Aim of the exercise
Find the line with "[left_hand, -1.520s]" in the records below. Copy it and every line after it, up to and including the line with "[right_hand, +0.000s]".

Supplied records

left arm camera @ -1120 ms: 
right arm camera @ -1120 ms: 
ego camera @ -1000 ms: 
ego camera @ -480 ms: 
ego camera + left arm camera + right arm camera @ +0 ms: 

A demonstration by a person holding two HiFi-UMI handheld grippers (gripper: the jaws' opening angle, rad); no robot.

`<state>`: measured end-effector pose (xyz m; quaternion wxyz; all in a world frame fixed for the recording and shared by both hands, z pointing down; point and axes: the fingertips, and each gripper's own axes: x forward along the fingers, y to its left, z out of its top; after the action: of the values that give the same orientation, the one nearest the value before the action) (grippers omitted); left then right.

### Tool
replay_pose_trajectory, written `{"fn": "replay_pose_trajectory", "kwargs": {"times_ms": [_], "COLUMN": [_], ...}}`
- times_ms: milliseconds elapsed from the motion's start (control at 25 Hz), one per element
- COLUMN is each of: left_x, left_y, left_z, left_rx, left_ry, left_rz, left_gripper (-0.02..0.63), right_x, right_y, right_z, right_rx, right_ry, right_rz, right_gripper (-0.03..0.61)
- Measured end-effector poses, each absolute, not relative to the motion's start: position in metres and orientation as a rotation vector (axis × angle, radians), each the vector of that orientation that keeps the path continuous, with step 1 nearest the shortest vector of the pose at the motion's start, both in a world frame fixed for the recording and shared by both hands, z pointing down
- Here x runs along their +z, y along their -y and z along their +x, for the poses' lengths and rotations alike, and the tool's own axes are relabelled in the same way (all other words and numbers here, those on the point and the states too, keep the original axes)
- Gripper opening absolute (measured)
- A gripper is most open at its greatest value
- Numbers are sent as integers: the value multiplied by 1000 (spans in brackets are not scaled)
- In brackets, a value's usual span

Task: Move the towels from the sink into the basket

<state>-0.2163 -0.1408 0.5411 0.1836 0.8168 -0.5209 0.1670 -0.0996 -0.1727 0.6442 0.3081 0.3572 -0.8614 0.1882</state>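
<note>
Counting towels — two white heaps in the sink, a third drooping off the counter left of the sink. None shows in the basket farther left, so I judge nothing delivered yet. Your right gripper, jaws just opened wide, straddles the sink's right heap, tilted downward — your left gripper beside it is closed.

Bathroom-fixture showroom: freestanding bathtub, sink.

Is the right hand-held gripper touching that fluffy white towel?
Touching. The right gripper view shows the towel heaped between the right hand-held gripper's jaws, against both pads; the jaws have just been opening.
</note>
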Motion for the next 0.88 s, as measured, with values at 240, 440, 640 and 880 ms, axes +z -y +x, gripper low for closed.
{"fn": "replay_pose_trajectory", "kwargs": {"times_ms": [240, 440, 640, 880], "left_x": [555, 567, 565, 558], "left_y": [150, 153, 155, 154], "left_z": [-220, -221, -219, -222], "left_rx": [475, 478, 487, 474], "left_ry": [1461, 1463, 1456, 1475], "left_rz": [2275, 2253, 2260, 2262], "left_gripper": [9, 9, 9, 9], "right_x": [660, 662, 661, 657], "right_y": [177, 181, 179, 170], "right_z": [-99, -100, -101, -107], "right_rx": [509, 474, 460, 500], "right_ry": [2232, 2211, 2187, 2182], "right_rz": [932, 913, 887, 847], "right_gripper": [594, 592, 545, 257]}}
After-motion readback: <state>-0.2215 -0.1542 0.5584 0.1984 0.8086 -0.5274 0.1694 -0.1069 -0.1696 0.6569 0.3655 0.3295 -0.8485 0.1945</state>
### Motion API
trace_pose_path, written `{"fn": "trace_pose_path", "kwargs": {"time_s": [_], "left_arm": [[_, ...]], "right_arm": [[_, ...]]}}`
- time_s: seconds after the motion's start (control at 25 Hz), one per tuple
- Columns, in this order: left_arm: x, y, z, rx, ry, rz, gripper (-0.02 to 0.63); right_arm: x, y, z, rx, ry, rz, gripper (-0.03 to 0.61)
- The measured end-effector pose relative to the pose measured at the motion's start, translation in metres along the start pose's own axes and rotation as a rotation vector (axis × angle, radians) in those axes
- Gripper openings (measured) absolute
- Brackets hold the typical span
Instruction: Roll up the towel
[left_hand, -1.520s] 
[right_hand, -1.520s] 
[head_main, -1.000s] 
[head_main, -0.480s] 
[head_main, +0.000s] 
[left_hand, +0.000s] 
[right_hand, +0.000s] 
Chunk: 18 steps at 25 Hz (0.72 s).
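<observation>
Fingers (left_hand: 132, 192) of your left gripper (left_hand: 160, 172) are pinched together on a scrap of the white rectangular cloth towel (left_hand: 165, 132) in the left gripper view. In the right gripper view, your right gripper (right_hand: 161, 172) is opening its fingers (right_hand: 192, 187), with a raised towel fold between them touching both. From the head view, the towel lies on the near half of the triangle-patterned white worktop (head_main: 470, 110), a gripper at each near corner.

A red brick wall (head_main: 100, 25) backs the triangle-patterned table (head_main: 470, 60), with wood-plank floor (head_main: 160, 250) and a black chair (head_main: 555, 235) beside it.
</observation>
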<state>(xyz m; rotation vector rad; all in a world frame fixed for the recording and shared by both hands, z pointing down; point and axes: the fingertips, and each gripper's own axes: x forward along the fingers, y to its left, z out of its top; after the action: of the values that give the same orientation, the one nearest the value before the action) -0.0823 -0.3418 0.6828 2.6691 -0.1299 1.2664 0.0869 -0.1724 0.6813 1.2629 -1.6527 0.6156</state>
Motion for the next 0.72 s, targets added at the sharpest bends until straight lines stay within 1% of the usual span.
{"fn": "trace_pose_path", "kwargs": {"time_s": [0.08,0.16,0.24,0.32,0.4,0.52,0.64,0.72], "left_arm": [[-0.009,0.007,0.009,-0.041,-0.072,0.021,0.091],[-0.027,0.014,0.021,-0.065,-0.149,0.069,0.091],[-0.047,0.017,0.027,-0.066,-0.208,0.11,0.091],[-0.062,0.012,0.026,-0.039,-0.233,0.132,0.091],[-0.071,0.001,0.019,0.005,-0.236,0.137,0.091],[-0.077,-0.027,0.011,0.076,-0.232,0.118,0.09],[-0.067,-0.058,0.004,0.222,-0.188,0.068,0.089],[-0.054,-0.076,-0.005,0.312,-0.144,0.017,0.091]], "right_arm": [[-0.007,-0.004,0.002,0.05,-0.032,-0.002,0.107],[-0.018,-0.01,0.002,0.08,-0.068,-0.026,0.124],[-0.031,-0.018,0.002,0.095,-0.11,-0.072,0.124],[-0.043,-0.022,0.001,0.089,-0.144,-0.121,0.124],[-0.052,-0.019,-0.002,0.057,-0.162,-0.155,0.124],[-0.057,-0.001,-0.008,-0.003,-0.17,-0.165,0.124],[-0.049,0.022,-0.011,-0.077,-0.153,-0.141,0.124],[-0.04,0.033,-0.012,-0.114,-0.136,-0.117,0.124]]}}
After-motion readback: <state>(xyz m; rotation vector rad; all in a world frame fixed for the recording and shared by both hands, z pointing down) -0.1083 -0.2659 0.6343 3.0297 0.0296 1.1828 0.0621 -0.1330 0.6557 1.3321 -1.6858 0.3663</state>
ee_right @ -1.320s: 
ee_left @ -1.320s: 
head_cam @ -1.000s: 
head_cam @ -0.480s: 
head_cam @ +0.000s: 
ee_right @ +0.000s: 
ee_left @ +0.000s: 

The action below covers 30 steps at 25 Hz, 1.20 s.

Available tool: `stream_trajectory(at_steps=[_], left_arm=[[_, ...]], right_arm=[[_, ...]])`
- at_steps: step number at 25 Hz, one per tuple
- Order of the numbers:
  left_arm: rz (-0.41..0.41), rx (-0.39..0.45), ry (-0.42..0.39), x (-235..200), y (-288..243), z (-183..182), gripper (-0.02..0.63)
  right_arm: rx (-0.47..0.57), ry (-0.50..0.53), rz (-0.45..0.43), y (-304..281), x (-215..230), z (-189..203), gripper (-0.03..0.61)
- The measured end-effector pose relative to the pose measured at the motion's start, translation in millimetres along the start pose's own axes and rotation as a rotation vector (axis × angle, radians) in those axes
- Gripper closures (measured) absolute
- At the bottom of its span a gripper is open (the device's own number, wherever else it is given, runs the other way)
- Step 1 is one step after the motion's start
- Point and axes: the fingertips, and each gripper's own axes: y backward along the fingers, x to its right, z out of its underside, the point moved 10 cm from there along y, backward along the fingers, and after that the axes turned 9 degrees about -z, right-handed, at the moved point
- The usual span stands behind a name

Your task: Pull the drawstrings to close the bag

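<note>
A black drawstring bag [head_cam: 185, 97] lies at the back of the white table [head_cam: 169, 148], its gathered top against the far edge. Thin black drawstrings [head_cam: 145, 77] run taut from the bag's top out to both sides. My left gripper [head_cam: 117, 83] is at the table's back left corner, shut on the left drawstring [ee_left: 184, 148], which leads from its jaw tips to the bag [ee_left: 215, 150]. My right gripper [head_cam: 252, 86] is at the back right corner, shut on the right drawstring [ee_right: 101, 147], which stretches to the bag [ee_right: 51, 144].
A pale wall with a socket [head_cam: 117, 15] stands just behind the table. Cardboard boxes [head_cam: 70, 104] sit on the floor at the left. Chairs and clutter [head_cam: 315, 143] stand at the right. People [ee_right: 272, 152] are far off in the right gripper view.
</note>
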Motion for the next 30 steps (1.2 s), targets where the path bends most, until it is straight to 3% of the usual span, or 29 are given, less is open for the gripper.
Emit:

Answer box
[left_hand, -1.520s] 
[right_hand, -1.520s] 
[head_main, -1.000s] 
[head_main, -0.480s] 
[head_main, +0.000s] 
[left_hand, +0.000s] 
[right_hand, +0.000s] 

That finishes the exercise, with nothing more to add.